Only the lines from the first line of the records through the line containing "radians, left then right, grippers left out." belong in the answer. Copy them exactly.
○ ○ ○ ○ ○ ○ ○
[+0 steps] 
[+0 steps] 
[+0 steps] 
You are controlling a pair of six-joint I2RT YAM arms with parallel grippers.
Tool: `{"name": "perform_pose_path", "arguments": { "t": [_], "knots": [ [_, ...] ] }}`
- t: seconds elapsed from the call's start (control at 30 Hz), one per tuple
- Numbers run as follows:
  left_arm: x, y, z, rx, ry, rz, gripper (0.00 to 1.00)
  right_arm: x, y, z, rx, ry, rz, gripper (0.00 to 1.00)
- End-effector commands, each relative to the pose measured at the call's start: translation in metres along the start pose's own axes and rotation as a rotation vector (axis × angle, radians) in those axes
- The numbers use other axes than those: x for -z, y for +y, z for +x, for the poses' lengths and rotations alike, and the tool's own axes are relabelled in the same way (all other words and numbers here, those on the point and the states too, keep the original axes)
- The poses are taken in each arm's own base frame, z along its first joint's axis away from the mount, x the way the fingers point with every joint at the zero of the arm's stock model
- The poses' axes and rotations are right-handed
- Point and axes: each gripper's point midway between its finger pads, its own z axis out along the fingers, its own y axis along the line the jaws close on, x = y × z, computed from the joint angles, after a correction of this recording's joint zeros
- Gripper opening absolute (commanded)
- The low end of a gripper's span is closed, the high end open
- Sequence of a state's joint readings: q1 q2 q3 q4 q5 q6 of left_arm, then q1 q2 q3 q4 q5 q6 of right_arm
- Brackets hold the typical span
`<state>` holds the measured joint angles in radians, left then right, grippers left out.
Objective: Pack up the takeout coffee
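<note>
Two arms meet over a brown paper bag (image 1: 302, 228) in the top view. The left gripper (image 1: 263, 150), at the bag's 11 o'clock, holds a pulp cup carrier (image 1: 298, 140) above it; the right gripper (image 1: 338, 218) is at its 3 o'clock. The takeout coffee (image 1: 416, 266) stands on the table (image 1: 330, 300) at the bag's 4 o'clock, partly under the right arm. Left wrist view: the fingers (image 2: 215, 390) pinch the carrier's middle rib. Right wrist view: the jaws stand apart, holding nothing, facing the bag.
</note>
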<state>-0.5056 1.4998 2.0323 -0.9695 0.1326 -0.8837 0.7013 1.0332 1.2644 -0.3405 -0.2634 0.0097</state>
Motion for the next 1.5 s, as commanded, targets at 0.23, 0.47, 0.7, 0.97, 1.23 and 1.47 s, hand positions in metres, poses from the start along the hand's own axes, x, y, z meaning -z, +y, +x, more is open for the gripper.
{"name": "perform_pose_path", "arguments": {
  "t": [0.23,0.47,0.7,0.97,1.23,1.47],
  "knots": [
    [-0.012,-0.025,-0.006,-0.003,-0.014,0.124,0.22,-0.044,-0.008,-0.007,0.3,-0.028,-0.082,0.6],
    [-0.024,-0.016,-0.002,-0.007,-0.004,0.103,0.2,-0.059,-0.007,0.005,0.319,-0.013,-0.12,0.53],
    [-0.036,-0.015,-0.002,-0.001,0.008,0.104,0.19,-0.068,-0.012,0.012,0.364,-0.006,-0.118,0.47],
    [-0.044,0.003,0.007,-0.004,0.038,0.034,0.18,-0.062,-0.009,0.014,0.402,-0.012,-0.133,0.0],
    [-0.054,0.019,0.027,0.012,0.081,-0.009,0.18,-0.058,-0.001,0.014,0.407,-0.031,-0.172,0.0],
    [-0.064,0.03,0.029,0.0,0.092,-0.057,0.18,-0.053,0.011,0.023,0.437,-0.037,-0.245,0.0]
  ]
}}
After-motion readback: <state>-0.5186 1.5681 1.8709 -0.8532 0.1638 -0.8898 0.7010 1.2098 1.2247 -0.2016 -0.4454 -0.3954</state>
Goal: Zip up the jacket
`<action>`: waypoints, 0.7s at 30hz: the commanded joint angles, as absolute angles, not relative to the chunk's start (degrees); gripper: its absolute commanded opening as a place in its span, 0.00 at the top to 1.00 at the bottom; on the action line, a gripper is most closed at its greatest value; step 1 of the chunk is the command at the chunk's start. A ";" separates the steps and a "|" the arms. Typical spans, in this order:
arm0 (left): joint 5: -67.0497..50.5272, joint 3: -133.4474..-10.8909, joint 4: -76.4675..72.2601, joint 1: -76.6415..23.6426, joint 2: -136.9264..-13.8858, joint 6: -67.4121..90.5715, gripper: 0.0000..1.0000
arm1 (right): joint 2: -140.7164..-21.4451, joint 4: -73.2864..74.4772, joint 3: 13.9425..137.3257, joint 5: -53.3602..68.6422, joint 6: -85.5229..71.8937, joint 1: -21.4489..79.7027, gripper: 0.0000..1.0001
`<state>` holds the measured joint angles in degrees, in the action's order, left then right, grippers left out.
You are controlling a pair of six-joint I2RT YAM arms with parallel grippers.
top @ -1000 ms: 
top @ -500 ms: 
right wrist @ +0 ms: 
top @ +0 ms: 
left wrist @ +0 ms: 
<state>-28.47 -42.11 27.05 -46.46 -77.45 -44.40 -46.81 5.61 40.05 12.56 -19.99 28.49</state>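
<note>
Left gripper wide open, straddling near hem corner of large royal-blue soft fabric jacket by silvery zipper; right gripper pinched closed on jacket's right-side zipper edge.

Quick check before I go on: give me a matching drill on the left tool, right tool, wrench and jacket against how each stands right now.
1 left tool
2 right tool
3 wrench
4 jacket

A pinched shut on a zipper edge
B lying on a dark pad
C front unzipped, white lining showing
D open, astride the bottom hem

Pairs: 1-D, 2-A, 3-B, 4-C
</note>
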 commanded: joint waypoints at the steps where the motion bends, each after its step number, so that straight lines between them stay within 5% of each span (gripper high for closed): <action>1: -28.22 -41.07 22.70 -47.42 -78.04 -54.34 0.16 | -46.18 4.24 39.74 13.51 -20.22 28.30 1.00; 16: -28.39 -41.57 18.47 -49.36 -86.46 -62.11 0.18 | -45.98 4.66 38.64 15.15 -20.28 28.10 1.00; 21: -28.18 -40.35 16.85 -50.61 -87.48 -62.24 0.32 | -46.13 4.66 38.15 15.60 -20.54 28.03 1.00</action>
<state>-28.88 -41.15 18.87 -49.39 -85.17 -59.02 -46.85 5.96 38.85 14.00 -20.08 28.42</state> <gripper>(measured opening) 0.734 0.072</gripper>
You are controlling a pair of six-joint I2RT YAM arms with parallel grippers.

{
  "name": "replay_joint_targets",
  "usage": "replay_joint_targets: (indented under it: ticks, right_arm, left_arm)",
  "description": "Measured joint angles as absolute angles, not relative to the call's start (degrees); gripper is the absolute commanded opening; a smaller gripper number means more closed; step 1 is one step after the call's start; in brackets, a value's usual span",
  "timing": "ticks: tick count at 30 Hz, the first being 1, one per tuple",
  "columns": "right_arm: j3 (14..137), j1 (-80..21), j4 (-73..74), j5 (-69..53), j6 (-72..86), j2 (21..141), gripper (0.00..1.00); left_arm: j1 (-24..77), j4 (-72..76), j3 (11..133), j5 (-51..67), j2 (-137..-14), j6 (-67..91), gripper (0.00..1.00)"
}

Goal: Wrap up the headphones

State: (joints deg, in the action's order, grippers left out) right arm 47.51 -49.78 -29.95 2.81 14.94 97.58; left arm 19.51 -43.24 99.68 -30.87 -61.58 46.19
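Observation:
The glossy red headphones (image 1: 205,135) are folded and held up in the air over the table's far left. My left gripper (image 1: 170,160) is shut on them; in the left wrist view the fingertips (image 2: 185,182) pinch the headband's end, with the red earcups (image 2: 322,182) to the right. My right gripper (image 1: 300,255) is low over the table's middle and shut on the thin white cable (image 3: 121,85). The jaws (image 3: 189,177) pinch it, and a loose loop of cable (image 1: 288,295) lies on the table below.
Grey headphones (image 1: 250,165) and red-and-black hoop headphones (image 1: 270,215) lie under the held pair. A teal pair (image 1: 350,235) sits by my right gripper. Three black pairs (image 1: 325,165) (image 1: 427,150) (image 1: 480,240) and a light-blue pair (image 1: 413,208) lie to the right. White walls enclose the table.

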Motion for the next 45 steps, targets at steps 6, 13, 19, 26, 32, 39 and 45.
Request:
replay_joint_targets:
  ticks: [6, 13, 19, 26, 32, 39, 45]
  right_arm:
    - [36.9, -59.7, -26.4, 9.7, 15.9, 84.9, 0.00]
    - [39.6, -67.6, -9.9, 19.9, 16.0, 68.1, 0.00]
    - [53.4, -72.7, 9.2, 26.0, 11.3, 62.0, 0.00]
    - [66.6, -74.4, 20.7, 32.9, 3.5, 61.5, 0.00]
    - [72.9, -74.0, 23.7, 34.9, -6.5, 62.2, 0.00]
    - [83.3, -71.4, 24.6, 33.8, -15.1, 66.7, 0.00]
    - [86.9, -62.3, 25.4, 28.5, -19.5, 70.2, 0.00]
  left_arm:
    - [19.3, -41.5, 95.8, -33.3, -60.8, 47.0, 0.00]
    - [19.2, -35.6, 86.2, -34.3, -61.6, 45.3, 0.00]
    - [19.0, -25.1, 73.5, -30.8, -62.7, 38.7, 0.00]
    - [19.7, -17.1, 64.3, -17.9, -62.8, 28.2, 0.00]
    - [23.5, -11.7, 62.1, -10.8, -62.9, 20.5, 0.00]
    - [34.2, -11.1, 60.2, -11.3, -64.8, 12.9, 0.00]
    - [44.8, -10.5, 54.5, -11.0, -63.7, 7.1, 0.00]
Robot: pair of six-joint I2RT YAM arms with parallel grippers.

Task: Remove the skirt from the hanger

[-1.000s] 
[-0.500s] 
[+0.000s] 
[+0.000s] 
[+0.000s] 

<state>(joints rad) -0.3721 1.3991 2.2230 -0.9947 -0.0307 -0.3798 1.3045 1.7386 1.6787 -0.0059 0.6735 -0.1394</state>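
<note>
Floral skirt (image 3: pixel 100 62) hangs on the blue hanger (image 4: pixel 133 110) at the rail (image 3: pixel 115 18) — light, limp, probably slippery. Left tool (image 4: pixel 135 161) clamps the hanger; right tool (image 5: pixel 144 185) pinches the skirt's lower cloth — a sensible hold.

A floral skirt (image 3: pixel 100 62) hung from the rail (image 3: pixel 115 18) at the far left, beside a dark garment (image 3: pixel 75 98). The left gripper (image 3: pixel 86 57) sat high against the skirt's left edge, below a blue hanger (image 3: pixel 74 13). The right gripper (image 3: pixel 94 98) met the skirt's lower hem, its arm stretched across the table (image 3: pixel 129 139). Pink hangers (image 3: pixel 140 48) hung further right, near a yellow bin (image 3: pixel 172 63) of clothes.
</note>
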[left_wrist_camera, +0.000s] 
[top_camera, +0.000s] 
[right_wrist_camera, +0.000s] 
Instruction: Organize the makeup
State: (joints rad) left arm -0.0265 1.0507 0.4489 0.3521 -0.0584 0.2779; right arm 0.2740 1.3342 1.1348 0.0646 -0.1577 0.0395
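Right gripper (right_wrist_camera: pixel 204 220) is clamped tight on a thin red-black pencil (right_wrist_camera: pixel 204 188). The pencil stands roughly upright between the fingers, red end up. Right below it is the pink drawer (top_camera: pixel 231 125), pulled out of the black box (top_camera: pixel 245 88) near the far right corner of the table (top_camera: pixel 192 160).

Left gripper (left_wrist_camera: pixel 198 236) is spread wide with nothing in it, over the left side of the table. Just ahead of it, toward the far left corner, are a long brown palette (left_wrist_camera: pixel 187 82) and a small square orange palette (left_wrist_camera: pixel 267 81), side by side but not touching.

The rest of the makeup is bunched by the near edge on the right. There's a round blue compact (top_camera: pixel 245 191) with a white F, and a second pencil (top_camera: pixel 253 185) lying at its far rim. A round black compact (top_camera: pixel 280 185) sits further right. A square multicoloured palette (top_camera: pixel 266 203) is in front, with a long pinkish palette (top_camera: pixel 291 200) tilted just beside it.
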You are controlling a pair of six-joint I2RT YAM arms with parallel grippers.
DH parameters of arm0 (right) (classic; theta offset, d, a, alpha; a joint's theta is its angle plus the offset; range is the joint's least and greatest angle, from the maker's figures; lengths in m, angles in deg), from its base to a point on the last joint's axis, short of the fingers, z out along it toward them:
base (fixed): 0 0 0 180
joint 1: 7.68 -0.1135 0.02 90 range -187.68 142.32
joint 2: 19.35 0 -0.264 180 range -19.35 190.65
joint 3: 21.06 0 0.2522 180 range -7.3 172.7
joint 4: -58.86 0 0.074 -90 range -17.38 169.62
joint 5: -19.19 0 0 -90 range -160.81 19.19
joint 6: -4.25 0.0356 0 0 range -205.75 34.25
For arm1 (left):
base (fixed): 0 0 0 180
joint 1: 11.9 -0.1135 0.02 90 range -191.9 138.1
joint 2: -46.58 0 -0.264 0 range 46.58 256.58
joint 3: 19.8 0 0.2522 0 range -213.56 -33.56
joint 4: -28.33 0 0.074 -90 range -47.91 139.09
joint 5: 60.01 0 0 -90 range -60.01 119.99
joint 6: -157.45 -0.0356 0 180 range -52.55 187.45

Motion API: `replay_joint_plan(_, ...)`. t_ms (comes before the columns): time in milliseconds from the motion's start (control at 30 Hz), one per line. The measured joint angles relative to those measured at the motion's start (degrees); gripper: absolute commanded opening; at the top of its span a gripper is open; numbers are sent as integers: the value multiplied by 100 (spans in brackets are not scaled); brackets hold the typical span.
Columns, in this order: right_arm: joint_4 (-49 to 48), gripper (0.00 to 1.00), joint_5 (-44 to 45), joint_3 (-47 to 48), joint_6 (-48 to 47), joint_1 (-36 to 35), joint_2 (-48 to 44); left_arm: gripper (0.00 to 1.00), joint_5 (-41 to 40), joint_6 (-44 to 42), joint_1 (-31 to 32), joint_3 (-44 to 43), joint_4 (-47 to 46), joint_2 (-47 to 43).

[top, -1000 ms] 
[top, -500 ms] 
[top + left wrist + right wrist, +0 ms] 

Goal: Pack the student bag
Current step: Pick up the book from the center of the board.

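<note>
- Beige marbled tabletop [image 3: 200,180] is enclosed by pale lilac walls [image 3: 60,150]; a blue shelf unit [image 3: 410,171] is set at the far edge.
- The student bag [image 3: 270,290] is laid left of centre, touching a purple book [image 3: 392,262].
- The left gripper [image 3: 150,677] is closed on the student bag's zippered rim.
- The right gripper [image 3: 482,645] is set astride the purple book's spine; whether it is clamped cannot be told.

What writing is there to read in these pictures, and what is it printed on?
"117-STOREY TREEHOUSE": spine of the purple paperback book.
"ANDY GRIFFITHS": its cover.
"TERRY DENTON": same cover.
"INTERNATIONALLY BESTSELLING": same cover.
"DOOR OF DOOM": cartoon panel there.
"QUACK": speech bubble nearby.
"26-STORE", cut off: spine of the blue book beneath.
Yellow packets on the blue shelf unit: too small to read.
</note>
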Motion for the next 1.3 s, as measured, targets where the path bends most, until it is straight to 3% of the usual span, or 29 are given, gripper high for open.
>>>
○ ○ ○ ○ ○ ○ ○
- _WORKED SOLUTION_:
[+0 steps] 
[+0 steps] 
[+0 steps] 
You are controlling a pair of six-joint I2RT YAM arms with parallel grippers.
Tool: `{"name": "perform_pose_path", "arguments": { "t": [_], "knots": [ [_, ...] ] }}`
- t: seconds elapsed from the call's start (control at 30 Hz), one per tuple
- Numbers run as follows:
  left_arm: x, y, z, rx, ry, rz, gripper (0.00 to 1.00)
  right_arm: x, y, z, rx, ry, rz, gripper (0.00 to 1.00)
- End-effector commands, each relative to the pose measured at the call's start: translation in metres along the start pose's own axes and rotation as a rotation vector (axis × angle, radians) in those axes
- The numbers use other axes than those: x for -z, y for +y, z for +x, for the poses' lengths and rotations alike, and the tool's own axes are relabelled in the same way (all other words and numbers here, those on the point and the states too, keep the original axes)
- The poses are taken in each arm's own base frame, z along its first joint's axis away from the mount, x the way the fingers point with every joint at the zero of the arm's stock model
- The poses' axes and rotations are right-handed
- Point and axes: each gripper's point midway between its finger pads, its own z axis out along the fingers, its own y axis along the line the jaws close on, x = y × z, computed from the joint angles, after a correction of this recording's joint zeros
- Gripper opening absolute (commanded)
- The low end of a gripper's span is closed, the high end open
- Sequence of a state's joint readings: q1 q2 q3 q4 q5 q6 of left_arm, then q1 q2 q3 q4 q5 q6 of right_arm
- Brackets hold the typical span
`<state>` holds the measured joint angles in radians, left then right, grippers left out.

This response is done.